**Activity**
Scan the data below and state the number of lines that include the word "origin", adding no comment.

Given data START

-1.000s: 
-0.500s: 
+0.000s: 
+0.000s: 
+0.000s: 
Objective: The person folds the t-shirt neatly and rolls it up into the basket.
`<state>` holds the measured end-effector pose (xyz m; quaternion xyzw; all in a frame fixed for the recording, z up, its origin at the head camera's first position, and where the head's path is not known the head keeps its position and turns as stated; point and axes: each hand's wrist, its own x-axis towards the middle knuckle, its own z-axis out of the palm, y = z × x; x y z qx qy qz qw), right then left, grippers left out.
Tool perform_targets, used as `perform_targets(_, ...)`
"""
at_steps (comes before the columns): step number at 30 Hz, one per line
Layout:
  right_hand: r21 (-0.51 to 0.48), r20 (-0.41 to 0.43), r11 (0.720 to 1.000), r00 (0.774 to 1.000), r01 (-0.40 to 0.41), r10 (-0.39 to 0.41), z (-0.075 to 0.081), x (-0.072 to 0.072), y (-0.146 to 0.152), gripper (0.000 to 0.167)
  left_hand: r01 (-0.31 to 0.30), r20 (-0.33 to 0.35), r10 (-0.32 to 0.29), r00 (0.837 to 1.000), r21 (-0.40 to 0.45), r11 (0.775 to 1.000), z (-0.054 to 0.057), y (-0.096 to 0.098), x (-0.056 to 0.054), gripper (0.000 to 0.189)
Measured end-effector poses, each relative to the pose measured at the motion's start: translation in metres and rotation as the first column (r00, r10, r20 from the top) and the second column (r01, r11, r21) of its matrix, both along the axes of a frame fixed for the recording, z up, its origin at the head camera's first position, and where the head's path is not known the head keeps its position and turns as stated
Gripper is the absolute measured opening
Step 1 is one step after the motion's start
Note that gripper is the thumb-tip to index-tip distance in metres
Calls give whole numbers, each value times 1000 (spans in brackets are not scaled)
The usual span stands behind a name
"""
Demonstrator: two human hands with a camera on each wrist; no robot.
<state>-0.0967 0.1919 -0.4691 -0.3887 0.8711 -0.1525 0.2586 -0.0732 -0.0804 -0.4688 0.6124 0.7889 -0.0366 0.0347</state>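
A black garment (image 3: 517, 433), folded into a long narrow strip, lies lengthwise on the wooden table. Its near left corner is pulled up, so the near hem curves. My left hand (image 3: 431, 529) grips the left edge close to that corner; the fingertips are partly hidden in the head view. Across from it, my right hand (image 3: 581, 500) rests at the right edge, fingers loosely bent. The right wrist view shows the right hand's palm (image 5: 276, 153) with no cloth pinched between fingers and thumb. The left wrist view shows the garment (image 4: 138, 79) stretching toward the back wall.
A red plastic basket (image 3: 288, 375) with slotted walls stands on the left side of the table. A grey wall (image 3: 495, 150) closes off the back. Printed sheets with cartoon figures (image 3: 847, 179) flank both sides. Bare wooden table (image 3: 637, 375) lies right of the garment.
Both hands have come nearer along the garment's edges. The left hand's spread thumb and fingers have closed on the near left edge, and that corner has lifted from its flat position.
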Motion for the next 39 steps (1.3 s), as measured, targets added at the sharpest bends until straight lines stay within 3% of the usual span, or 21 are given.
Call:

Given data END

**Solution**
2